A financial transaction is said to have had much to do with enriching Amsterdam through locating there the centre of the diamond-cutting and polishing industry and making it one of the world's two greatest diamond markets; some rough diamonds deposited in an Amsterdam bank centuries ago as collateral for a loan were ordered, by the bank officials, to be cut. One of the reasons why diamond-cutting as an industry is firmly established in Europe is that there banks make loans on diamonds as collateral.

During the fourteenth century Amsterdam was an asylum for refugee merchants from Brabant; but its enduring prosperity did not begin until the sixteenth century, after the ruination of Antwerp by Spain. The population of Amsterdam, according to a census taken in 1905, was 551,415 and it is now the chief Dutch money market, the home of the Bank of The Netherlands, the diamond-polishing and cutting industry and cobalt blue manufactories being its main industrial interests. The principal square of the city is the "Dam," and canals and well-shaded streets help to make the city picturesque. Places to see in Amsterdam are the Royal Palace, a not particularly impressive building of four stories and painted blue; the "Seaman's Loop," a kind of sailors' club on one side of the "Dam," and the Ryk's Museum, which houses some interesting evidences of Dutch industries as well as much historical material. There are some exhibits of jewelry, gold and silver plate, and art metal work that prove interesting to the visiting foreign jeweller.

But the great feature of the city in the eyes of the world, its diamond trade, is environed in an unpretentious street about one city block in length, called Tulp Straat; many of the buildings were dwellings now converted into office buildings. The many incongruities here include the existence of a dominant spirit, a species of the genus boss, an untitled ruler of the diamond trade, who is a character worthy a description by Dickens.

A New York diamond merchant at Amsterdam was strolling through the city's streets with this gentleman when he stopped before the bulletin board of a Dutch newspaper and read with great interest some very startling headlines. The New Yorker waited patiently to hear what the evening edition of an Amsterdam daily newspaper was purveying to its phlegmatic patrons, but the untitled ruler of the diamond trade only said musingly, "Well, you Americans certainly are a great people."

"Why, what have we done now?" asked the American.

"A great people; certainly a great people," reiterated the Hollander.

"Say, what is it?" impatiently demanded the man from Maiden Lane.

"Why, the whole city of Baltimore is burned up; when you Americans do anything you certainly always do it on a large scale," replied the admiring Amsterdammer.

The ways of marketing diamonds to the world are as peculiar in Amsterdam as they are in London. After the diamonds are cut, and polished in the factories by Amsterdam's ten thousand workmen, they are vended through commissioners or through brokers. There is a general meeting ground, a sort of exchange, and there buyers and brokers come together.
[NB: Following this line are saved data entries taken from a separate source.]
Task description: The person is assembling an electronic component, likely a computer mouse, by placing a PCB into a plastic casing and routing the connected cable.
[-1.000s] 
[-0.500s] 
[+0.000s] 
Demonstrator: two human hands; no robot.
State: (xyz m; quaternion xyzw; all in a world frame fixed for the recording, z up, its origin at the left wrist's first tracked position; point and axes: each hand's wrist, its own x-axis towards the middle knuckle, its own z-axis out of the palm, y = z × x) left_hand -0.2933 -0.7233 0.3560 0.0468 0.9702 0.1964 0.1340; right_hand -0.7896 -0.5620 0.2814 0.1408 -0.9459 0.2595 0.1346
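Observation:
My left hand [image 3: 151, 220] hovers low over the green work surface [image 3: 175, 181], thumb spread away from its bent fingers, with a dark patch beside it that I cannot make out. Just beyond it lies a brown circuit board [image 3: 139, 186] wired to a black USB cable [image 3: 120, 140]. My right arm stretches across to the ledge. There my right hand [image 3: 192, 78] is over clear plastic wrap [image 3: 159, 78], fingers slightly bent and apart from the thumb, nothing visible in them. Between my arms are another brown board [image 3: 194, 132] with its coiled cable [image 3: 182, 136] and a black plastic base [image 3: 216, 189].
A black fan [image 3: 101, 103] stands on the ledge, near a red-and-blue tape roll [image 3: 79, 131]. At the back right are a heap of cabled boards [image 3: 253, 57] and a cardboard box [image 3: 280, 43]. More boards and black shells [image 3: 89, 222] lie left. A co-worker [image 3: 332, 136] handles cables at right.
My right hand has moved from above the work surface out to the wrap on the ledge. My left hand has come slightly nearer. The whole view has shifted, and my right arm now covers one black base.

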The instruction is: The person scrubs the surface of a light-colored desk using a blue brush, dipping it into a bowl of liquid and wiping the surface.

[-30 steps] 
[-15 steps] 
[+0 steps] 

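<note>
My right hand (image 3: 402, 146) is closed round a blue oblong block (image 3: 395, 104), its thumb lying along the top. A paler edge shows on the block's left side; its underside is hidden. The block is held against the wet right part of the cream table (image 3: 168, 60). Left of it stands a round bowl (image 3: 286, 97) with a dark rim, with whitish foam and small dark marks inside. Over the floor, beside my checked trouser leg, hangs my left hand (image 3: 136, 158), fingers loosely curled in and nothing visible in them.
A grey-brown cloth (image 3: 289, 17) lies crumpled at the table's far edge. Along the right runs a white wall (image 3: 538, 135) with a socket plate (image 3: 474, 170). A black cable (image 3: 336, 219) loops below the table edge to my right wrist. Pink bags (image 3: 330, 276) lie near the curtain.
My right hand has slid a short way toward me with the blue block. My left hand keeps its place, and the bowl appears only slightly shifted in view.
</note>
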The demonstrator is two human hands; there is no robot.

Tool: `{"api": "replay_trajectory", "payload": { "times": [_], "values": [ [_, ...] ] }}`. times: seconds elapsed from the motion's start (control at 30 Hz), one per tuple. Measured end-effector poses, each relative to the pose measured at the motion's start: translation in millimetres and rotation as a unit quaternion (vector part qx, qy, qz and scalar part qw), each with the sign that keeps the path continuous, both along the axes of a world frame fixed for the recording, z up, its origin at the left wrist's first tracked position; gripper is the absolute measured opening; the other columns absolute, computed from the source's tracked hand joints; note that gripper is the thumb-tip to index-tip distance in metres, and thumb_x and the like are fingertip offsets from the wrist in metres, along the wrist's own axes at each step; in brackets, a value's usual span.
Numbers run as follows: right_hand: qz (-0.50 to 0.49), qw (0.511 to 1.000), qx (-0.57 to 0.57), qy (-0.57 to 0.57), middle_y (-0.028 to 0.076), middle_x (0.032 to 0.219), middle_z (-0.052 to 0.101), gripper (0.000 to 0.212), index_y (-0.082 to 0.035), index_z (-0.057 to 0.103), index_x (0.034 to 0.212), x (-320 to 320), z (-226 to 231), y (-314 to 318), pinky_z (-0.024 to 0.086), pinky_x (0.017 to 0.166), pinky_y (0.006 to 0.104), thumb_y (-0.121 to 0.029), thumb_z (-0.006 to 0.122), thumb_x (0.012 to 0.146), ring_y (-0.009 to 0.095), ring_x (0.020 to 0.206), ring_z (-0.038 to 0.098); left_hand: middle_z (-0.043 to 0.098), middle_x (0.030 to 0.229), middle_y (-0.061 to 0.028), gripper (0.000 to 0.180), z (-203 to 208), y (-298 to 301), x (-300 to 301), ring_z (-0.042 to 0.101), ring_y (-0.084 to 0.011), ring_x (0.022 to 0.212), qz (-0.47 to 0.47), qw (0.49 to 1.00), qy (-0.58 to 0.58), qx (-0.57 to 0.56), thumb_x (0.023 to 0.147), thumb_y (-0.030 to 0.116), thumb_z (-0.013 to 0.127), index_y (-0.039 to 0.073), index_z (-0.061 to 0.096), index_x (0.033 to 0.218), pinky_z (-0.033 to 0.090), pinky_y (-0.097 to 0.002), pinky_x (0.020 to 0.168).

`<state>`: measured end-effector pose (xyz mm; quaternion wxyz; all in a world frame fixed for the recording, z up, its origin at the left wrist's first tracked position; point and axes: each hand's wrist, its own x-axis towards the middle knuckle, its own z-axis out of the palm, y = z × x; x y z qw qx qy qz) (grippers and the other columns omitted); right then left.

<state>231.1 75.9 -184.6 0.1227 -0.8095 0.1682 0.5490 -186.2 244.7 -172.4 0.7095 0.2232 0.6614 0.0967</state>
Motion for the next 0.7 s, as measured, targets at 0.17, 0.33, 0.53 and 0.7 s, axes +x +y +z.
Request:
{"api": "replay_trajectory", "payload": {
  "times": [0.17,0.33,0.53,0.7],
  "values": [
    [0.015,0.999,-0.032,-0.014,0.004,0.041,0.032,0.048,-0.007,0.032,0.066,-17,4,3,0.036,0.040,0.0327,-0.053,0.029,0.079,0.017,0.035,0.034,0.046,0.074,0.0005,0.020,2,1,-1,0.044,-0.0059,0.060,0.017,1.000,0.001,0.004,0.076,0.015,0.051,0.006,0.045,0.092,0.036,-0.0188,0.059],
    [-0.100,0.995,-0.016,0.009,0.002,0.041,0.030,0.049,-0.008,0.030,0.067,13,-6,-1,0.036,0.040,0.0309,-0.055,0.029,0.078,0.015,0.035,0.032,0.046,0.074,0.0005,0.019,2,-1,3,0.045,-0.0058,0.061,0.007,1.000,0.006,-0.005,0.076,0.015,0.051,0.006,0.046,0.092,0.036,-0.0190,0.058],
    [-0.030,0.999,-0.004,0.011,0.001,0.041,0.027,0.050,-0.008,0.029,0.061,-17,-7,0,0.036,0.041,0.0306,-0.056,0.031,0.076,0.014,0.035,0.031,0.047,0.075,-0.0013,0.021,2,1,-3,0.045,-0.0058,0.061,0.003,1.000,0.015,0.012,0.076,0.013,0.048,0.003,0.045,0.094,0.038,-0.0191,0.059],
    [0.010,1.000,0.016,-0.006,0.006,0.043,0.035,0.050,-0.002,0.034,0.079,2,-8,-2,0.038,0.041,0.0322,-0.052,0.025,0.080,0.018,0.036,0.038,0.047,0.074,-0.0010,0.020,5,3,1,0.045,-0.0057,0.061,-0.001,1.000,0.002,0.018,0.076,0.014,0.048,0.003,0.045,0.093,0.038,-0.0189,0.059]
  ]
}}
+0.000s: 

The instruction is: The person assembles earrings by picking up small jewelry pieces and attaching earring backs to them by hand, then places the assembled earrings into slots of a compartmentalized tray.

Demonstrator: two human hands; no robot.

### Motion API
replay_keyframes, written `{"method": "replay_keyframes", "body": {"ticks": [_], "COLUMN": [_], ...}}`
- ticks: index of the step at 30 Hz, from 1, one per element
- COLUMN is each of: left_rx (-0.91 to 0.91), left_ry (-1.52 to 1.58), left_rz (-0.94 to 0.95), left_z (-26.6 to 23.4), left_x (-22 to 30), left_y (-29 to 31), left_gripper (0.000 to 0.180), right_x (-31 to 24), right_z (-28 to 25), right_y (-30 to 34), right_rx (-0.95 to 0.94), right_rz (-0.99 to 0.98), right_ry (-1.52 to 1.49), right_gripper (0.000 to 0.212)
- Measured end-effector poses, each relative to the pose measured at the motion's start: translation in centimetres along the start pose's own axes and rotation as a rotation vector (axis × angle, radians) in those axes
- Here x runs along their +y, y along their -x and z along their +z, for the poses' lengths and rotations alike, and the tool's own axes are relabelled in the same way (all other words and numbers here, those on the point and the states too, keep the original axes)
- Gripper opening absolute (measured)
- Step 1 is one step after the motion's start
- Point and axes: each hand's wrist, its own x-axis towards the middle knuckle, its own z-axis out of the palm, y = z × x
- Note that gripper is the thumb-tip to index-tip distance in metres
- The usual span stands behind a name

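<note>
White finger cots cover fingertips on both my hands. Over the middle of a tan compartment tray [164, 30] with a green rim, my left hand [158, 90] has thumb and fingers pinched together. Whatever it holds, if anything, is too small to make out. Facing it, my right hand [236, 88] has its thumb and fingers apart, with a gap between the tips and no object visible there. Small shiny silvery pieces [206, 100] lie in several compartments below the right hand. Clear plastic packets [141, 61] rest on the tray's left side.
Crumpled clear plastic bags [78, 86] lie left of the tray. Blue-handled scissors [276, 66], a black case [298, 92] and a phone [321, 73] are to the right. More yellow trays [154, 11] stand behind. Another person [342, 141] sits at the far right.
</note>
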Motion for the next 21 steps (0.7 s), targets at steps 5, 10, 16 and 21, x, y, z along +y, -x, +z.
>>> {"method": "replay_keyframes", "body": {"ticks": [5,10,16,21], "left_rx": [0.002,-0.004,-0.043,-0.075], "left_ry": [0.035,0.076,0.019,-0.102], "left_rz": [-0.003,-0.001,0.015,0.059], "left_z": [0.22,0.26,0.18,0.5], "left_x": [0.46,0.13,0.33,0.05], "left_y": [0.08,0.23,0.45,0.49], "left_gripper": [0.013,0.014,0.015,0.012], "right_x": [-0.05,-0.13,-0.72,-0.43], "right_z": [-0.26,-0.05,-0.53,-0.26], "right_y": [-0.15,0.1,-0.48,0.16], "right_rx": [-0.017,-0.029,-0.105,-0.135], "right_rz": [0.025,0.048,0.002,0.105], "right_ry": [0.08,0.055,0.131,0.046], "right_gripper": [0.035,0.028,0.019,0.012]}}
The space is inadequate and sometimes an overflow meeting of fifty or more men are clamouring for admittance. When they view the merchandise and learn the prices quoted, the buyer who sees something he wants makes an offer; the broker encloses the parcel bid upon in a sealed envelope with the offer made by the buyer written upon it and submits this to owners or persons interested in selling the goods; it is optional for the owner to accept or decline the offer, but if he does accept it, and thereafter the bidder should announce that he had usurped the feminine privilege of changeing his mind, he will find that he must make good his offer or suffer a legal penalty, which might be a term of imprisonment. The diamond brokers of Amsterdam receive a commission from both the seller and buyer.

In Antwerp the principal diamond dealers have their offices in their homes and usually the business is transacted there, or, in some cases, the buyers take the goods with them to their hotels "on memorandum" for leisurely examination before deciding upon their purchases.